"Bu. Maafin Mala, ya. Soalnya bulan ini, Mala belum bisa kirimin Ibu sama Bapak uang," ujar Nirmala dengan berat hati. Membayangkan betapa kecewanya kedua orang tuanya karena itu. Ia pun menarik napas dalam-dalam. Kemudian mengembuskannya. Setelah dadanya terasa lebih longgar, ia pun mulai menceritakan kejadian tadi siang.
Tidak ada sedikit pun cerita yang disembunyikan, termasuk tentang dirinya yang di-PHK. Karena Nirmala dengan kedua orang tuanya sudah seperti sahabat sendiri yang terbiasa mencurahkan seluruh kelu kesah.
"Tindakanmu itu sudah bagus, Mala. Ibu bangga punya anak kayak kamu," ujar sang ibu menenangkan hati Nirmala.
"Tapi, Bu, Mala enggak bisa kasih Ibu apa-apa," protes Nirmala.
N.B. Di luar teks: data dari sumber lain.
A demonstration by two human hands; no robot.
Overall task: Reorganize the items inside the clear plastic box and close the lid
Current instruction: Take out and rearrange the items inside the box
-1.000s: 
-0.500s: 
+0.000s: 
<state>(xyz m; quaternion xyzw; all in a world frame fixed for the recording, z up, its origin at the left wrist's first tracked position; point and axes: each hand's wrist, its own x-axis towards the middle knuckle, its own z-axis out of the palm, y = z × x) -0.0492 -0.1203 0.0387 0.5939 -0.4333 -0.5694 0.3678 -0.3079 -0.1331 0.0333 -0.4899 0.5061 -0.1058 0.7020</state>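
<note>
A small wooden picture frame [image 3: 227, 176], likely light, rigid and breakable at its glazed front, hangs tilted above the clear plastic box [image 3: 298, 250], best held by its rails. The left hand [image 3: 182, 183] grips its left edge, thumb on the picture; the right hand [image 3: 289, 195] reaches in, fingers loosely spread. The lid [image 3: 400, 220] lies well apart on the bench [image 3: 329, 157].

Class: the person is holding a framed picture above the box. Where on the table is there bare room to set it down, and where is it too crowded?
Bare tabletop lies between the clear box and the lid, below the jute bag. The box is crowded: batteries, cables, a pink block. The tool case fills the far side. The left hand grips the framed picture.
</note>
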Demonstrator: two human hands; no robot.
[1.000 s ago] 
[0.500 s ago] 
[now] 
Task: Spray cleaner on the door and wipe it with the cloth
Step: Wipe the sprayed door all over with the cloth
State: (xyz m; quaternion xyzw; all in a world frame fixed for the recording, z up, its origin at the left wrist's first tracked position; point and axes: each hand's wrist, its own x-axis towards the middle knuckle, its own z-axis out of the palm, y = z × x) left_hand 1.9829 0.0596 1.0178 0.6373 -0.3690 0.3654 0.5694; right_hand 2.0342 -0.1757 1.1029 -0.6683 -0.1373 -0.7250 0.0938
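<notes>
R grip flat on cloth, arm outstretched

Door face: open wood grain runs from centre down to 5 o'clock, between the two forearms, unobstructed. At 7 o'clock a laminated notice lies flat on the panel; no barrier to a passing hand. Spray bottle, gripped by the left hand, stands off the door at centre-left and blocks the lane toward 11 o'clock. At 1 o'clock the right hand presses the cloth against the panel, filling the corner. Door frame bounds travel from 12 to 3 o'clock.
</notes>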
"Berbakti itu enggak hanya soal uang, Mala. Kamu berbuat baik sama orang lain, itu juga berbakti sama ibumu. Berarti kamu mau mengamalkan didikan baik dari Bapak sama Ibu," jelas ibu.
"Iya, Nak," sang bapak ikut menyahut. "Lagi pula, Bapak sama Ibu masih kuat. Masih bisa memenuhi kebutuhan hidup kami sendiri. Uang yang kamu kirim setiap bulan juga belum pernah kami gunakan."
Nirmala terkejut. "Lho, kenapa, Pak? Mala, kan, ngirim uang itu buat meringankan Bapak sama Ibu."
"Penghasilan kami masih mencukupi kebutuhan kami, Nak. Jadi, buat apa uang kamu dihambur-hamburkan juga? Jadi, kami menyimpannya. Barangkali kamu butuh, kamu bisa mengambilnya," jelas Bapak.
"Kalau kamu butuh uang buat bayar kosan atau untuk kebutuhan sehari-harimu selama belum menemukan pekerjaan baru, kamu bisa mengambil uangmu lagi," sang ibu menambahkan.
Nirmala amat terharu. Ia bangga memiliki kedua orang tua yang amat memedulikan masa depannya.
Setelah satu jam bertelepon, Nirmala menemui Dinar di kamarnya. Dinar adalah sepupunya yang tinggal bersama anak kecilnya, di kamar di samping kamar Nirmala. Nirmala menyerahkan uang yang ia sisihkan dari pesangonnya tadi untuk membayar kosnya. Biasanya ia menitipkan uang itu kepada Dinar.
"Aku dengar obrolan kamu sama pakde bude barusan," ujar Dinar.
"Oh," sahut Nirmala.
"Tindakan kamu memang baik. Tapi, Mala, terlalu baik itu enggak baik. Dunia itu lebih kejam dari yang kamu bayangkan," nasihat Dinar.
"Aku cuma enggak tega sama anak kecil itu, Mbak. Dia masih kecil tapi sudah berpikir untuk meringankan utang orang tuanya," bela Nirmala.
"Dan dengan kamu kasih uang terakhir yang kamu punya itu, apa utang orang itu lunas? Apa ada jaminan kalau utang orang itu lunas, orang itu enggak bakal utang lagi?" tanya Dinar menyudutkan Nirmala.
"Aku hanya ingin berbuat baik, Mbak. Kebaikan pasti akan kembali sebagai kebaikan," bela Nirmala.
"Berbuat baik juga harus pada tempatnya, Nir," protes Dinar. "Enggak semua orang berutang karena mereka memang butuh untuk hal yang penting. Kadang orang berutang hanya untuk memenuhi gengsi, hanya untuk sesuatu yang sebenarnya enggak penting-penting banget."
"Aku juga enggak tahu, Mbak, mereka berutang buat apa. Yang aku tahu, aku hanya menolong orang yang lagi butuh banget. Soal gimana mereka selanjutnya, itu akan menjadi tanggung jawab mereka di masa depan," jelas Nirmala.
Dinar hanya bisa pasrah menanggapi kelakuan Nirmala yang baginya terlalu berlebihan.
"Terserah kamu. Aku tadinya cuma mau nawarin kamu kerja di tempatku." Dinar mengalihkan pembicaraan.
"Di kafe ada lowongan pekerjaan?" tanya Nirmala antusias.
Dinar bergeleng. "Enggak ada. Tapi, kalau kamu mau, aku bisa nyoba minta tolong sama Pak Andre. Barangkali, dia mau ngasih posisi sama kamu. Asal kamu mau kerja apa pun," ujar Dinar, menyebutkan nama manager di kafe Pandora, tempatnya bekerja.